Depuis quelques années, je contribue à la chronique « À la librairie CSN ». Ça fait partie de ma job, pourrais-je dire : je travaille à la Documentation–CSN. Alors que j’étais plongée dans une lecture, disons cérébrale, j’ai appris que la CSN s’apprêtait à publier les écrits d’un gars de notre organisation. Je vous avoue que je n’ai pas été tentée spontanément : le titre me parlait peu (et si c’était écrit en joual, ai-je pensé). Mais c’était avant d’avoir la plaquette entre les mains… Puis, j’ai été conquise ! Tout sourire, j’ai commencé à lire.
Les mots d’un gars de shop, c’est un recueil de 28 chroniques et quelques nouvelles parues entre 2001 et 2016, dans le journal du Conseil central de Lanaudière–CSN. Le gars, c’est Alain Longpré, de Saint-Gabriel-de-Brandon, élu du conseil central depuis près de 20 ans. La shop, c’est la Bridgestone-Firestone, mais ç’aurait pu être ailleurs : il arrive que la conscience ouvrière ouvre la voie à l’action syndicale. La trentaine de textes, c’est autant de cadeaux qui mettent en relation l’individu dans sa communauté avec les forces agissantes qui le forment, le transforment et donnent sens à sa vie.
Dans chaque histoire se raconte l’humanité : la dignité écorchée, la bonté et la générosité exprimées, l’humilité du geste posé, la colère manifestée, l’injustice dénoncée, la sensibilité à l’Autre, la solidarité. La phrase est simple et courte, syncopée ; l’image, forte, comme celle d’une chanson réaliste.
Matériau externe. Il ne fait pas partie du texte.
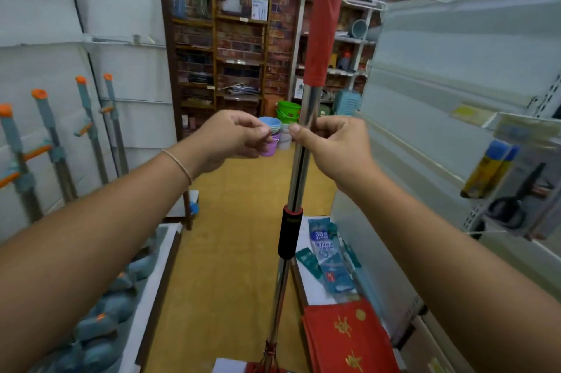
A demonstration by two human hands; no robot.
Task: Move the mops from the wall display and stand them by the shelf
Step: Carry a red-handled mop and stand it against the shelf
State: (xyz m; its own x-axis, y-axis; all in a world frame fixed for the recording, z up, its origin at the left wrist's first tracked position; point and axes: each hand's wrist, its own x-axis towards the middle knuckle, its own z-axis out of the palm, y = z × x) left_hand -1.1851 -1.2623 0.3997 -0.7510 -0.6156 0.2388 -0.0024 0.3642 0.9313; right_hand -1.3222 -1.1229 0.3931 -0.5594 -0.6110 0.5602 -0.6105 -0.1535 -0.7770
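Note:
A mop (296, 178) with a chrome pole, a red upper sleeve and a black collar stands upright in the aisle, its red head at the bottom edge. My right hand (331, 145) grips the chrome pole below the red sleeve. My left hand (233, 135) hovers just left of the pole with curled fingers and holds nothing that I can see. Several grey mops with orange caps (51, 141) lean against the white wall display on the left, their blue-grey heads (100, 324) down by the base.
White shelving (455, 93) runs along the right, with hanging scissors (513, 199) and packaged goods. Red packets (349, 339) and a blue packet (329, 257) lie on its base. Stacked small buckets (273, 135) and green buckets (288, 111) stand ahead before wooden shelves.

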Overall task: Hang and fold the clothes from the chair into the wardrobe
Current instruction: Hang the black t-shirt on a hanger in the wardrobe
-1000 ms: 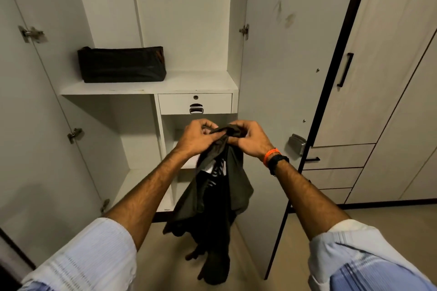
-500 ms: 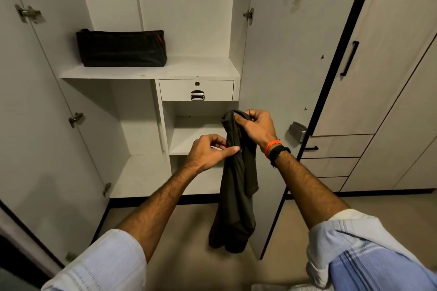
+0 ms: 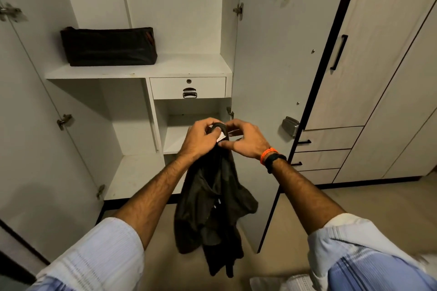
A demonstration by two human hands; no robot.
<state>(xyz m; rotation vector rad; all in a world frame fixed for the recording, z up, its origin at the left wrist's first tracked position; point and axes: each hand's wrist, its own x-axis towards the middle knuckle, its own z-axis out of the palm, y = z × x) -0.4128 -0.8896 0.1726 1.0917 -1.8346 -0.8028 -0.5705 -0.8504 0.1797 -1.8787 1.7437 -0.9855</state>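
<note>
A dark olive garment (image 3: 212,208) hangs loose in front of the open white wardrobe (image 3: 137,71). My left hand (image 3: 201,139) and my right hand (image 3: 246,139) both grip its top edge close together, at about the height of the small lower shelf. A white label shows between my fingers. The cloth droops in folds down towards the floor. The chair is out of view.
A black fabric bag (image 3: 108,46) stands on the upper shelf. Below it are a small drawer (image 3: 188,87) and open compartments. The wardrobe's right door (image 3: 279,78) stands open beside my right arm, the left door (image 3: 28,125) at my left. White cloth (image 3: 283,282) lies at bottom right.
My left hand has come back up to the garment's top edge beside my right hand. The cloth, which hung narrow from my right hand, now spreads wider.
</note>
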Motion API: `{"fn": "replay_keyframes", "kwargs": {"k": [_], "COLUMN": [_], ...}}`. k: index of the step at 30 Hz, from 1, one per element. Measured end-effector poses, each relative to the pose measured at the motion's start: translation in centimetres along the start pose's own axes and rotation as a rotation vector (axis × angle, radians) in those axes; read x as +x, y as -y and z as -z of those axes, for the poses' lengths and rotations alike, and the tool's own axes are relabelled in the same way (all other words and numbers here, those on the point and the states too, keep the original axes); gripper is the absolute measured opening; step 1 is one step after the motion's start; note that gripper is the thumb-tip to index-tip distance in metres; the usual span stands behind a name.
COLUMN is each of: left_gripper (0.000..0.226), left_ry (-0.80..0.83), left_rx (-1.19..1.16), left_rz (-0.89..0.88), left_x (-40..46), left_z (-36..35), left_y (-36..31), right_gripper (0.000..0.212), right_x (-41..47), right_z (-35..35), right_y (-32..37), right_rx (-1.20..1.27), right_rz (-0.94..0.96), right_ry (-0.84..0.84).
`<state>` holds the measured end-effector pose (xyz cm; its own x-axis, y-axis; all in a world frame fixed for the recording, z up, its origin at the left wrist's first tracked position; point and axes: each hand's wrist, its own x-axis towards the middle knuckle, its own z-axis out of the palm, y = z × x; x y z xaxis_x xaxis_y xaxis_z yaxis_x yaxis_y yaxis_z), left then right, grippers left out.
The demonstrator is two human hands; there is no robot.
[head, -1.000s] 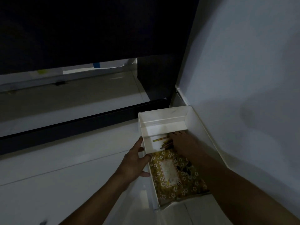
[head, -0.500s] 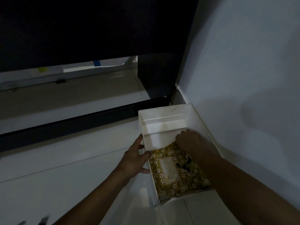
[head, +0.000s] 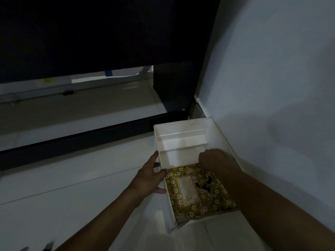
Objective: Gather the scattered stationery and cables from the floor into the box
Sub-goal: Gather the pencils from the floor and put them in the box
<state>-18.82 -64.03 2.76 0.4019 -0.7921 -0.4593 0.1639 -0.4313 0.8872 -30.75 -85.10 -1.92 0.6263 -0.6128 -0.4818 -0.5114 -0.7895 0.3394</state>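
Observation:
A white open box (head: 181, 128) stands on the pale floor against the wall. A yellow notebook (head: 183, 201) with white flowers and a label lies flat in its near half. My left hand (head: 150, 178) grips the box's left wall, thumb over the rim and fingers outside. My right hand (head: 215, 159) is inside the box with its fingers curled on the notebook's far edge. The far half of the box shows a bare white bottom. No pencils or cables show inside.
A black furniture base rail (head: 81, 140) runs across the floor just behind the box. A grey wall (head: 272, 87) rises close on the right. Two small dark objects (head: 48, 246) lie on the floor at the bottom left edge.
The pencils seen beside my right hand a second ago are now hidden. The notebook sits further into the box, and my right hand has curled at its far edge. My left hand stayed put.

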Motion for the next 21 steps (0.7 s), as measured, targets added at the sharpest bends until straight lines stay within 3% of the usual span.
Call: {"fn": "replay_keyframes", "kwargs": {"k": [3,8,12,21], "left_gripper": [0.07,0.07,0.07,0.07], "left_ry": [-0.003,0.0,-0.006,-0.014], "left_rx": [-0.002,0.001,-0.002,0.015], "left_rz": [0.006,0.009,0.014,0.018], "left_x": [0.0,0.0,0.0,0.1], "left_z": [0.0,-0.1,-0.1,0.1], "left_y": [0.0,-0.1,-0.2,-0.1], "right_gripper": [0.031,0.051,0.072,0.08], "right_x": [0.5,2.0,2.4,2.6], "right_z": [0.2,0.2,-0.6,-1.2], "right_y": [0.1,1.0,0.8,0.9], "right_rx": [0.115,0.483,0.486,0.487], "right_rz": [0.062,0.19,0.128,0.076], "right_ry": [-0.024,0.184,0.221,0.198]}}
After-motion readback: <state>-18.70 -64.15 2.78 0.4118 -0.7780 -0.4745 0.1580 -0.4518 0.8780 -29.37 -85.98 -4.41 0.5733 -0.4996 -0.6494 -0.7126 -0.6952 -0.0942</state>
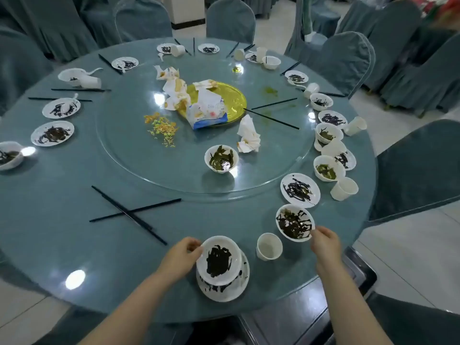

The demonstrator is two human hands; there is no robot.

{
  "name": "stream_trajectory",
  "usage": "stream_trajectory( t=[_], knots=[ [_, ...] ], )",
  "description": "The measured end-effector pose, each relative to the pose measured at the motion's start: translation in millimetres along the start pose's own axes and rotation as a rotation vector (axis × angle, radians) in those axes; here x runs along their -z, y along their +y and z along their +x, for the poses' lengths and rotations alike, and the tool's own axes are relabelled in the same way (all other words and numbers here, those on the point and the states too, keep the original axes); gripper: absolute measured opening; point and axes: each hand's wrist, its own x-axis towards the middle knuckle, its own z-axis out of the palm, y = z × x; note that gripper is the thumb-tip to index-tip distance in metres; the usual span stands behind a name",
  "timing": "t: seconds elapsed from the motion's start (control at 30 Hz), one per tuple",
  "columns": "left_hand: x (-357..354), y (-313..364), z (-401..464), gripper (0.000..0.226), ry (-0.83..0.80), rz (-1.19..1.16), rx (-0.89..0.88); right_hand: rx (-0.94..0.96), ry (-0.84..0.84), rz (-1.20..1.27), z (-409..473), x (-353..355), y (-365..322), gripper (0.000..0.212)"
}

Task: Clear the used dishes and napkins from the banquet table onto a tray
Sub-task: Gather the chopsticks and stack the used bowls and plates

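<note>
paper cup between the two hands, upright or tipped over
Upright: the paper cup stands on its base on the table, its open mouth facing up.

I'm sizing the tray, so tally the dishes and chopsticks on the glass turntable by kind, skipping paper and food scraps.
On the glass turntable:
White bowl: 1
Gold plate: 1
Black chopsticks: 2
Total: 4
</note>
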Motion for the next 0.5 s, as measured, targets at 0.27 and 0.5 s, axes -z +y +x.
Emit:
stream_trajectory(
  t=[0.27,0.5],
  knots=[
    [-14.9,8.5,-5.1,0.006,0.081,-0.060,0.098,-0.129,-0.093,0.007,8.5,4.4,12.7,0.017],
    [-20.8,4.9,-12.4,0.011,0.062,-0.350,0.153,-0.093,-0.151,-0.005,13.9,9.4,16.6,0.014]
  ],
)
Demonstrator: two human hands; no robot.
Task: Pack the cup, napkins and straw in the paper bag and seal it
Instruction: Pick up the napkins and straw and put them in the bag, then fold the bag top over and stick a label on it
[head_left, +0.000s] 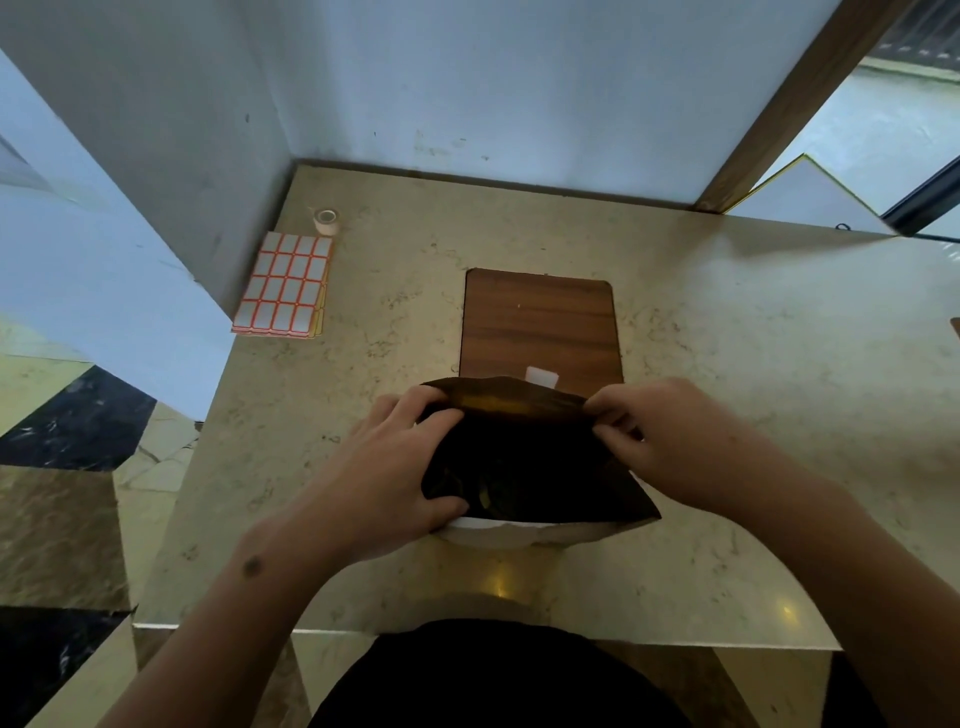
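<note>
Paper bag (524, 467): dark brown, on bench (727, 322) at near-centre, top edge folded over. White rim (483, 532) shows under bag at 6 o'clock; what it belongs to, cannot tell. Left hand (384, 467): grasping bag's left side, thumb on front. Right hand (654, 431): pinching folded top at right corner. Wooden board (540, 322) at 12 o'clock, touching bag; small white label (542, 376) on it. Sticker sheet (285, 286) at 10 o'clock, well apart; tape roll (326, 220) just beyond.
</note>
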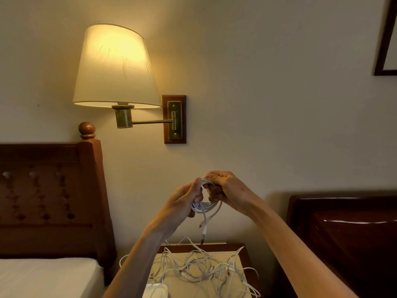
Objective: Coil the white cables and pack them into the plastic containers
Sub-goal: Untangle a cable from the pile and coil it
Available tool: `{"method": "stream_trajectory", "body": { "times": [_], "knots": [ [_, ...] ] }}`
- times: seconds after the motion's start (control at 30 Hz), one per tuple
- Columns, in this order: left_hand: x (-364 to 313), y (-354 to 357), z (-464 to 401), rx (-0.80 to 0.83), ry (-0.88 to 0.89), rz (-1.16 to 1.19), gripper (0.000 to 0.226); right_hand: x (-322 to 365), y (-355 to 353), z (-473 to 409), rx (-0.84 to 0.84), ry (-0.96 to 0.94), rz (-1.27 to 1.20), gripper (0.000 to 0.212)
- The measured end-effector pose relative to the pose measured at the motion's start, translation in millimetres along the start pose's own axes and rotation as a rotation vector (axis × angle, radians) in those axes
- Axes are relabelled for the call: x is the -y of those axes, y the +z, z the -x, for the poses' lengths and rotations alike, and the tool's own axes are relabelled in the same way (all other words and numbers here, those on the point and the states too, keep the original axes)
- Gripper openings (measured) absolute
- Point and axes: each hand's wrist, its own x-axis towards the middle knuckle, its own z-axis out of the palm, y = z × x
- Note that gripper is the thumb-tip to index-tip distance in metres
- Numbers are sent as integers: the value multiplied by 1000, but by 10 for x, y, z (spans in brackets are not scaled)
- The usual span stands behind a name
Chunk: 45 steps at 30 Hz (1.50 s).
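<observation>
Above the nightstand (pixel 240 249), both hands raised in front of the wall, meeting on one coiled white cable (pixel 207 206). Left hand (pixel 184 203) curled around the left side of the coil, thumb up against the top loops. Right hand (pixel 225 190) fingers closed over the coil's top right, gripping the loops. Coil hangs between the two hands; two loose ends with connectors (pixel 203 230) dangle below it. On the nightstand top, a tangled heap of white cables (pixel 204 269), some strands spilling over the edges. Pale translucent plastic container (pixel 155 290) at the nightstand's near left corner, partly cut off by the frame. Lit wall lamp (pixel 113 65) upper left; wooden headboard (pixel 49 190) and mattress (pixel 47 276) at left.
</observation>
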Motion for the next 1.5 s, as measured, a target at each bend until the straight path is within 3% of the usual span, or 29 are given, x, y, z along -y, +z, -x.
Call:
{"method": "stream_trajectory", "body": {
  "times": [0.23,0.4,0.47,0.57,0.67,0.77,0.93,1.07,1.23,1.37,1.5],
  "knots": [
    [116,137,-137,-300,145,-62,44,-164,92,22,-347,-182,351,28],
    [218,-9,-178,-348,121,-18,43,-321,26,239,-386,-86,516,14],
    [256,-25,-188,-347,121,-37,43,-274,10,304,-360,-22,360,14],
    [328,-8,-197,-369,125,-79,44,-95,55,371,-355,17,-84,14],
    [340,42,-205,-385,137,-80,44,-36,169,349,-421,-52,-202,13],
    [280,59,-207,-374,124,-7,46,-156,317,298,-532,-167,-57,11],
    [217,82,-168,-383,116,52,47,-464,423,214,-758,-459,468,15],
    [217,120,-137,-357,113,127,45,-490,401,152,-866,-547,587,28],
    [191,149,-157,-355,143,134,48,-463,417,133,-668,-517,236,25],
    [181,122,-168,-369,137,134,49,-457,326,169,-500,-470,207,19],
    [193,73,-195,-369,127,196,49,-476,211,265,-243,-413,197,31]
  ]
}}
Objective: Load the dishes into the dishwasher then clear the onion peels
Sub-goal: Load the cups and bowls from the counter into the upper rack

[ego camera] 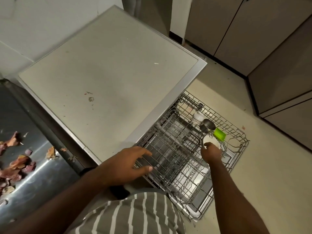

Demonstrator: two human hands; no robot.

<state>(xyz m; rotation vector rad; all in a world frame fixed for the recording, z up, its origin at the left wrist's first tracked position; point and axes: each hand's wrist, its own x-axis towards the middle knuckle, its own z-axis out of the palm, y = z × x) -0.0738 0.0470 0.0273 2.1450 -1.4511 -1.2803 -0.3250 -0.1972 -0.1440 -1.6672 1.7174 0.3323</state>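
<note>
A pale grey worktop (pixel 104 68) fills the middle of the room, framed by a metal rim (pixel 179 97) and marked with a few small stains. Beyond it the wall (pixel 42 19) is white tile. The floor (pixel 263 166) is cream and smooth. Tall beige cabinets (pixel 253 31) with dark base strips line the far side and the right — their doors shut. The light is dim and warm.

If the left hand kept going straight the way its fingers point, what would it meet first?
Probably the wire upper rack: the left hand hovers over or on its near edge, fingers pointing across it. Depth is unclear.
</note>
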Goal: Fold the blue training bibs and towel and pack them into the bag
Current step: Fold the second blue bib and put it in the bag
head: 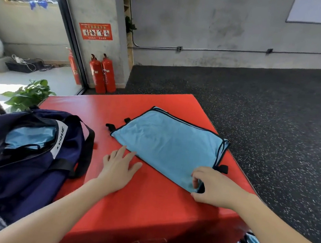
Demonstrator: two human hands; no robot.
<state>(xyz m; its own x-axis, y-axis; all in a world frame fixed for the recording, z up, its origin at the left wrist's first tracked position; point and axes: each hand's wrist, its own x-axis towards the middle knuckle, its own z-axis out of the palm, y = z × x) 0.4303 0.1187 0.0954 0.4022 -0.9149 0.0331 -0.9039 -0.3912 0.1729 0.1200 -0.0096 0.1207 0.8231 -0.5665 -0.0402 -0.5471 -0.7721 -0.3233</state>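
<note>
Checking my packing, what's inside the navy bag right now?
Through the open top of the navy bag, light blue fabric shows, likely a folded bib. Anything beneath it is covered.

**Bib corner pinched on the red mat**

The right hand pinches the near corner of a folded blue bib between curled fingers. The left hand lies flat on the red mat, fingertips touching the bib's near edge. Left of those fingers sits an open navy bag with blue fabric inside.
</note>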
Mais aussi le plaisir des sens, renouvelé : au gré des pages, j’ai entendu Lucette parler à sa pigeonne ; j’ai senti, puis goûté la pluie fine au travers des arbres ; j’ai touché la pierre d’Alphonse sur laquelle des ouvriers ont gravé le mot solidarité ; et au garage Brousseau, j’ai vu, moi aussi, mon premier Attikamek. En filigrane, on voit poindre les enjeux qui tiennent en alerte notre gars, toujours prêt à s’indigner, pour mieux dénoncer. Parce que Les mots d’un gars de shop, ce n’est pas qu’un Longpré tranquille.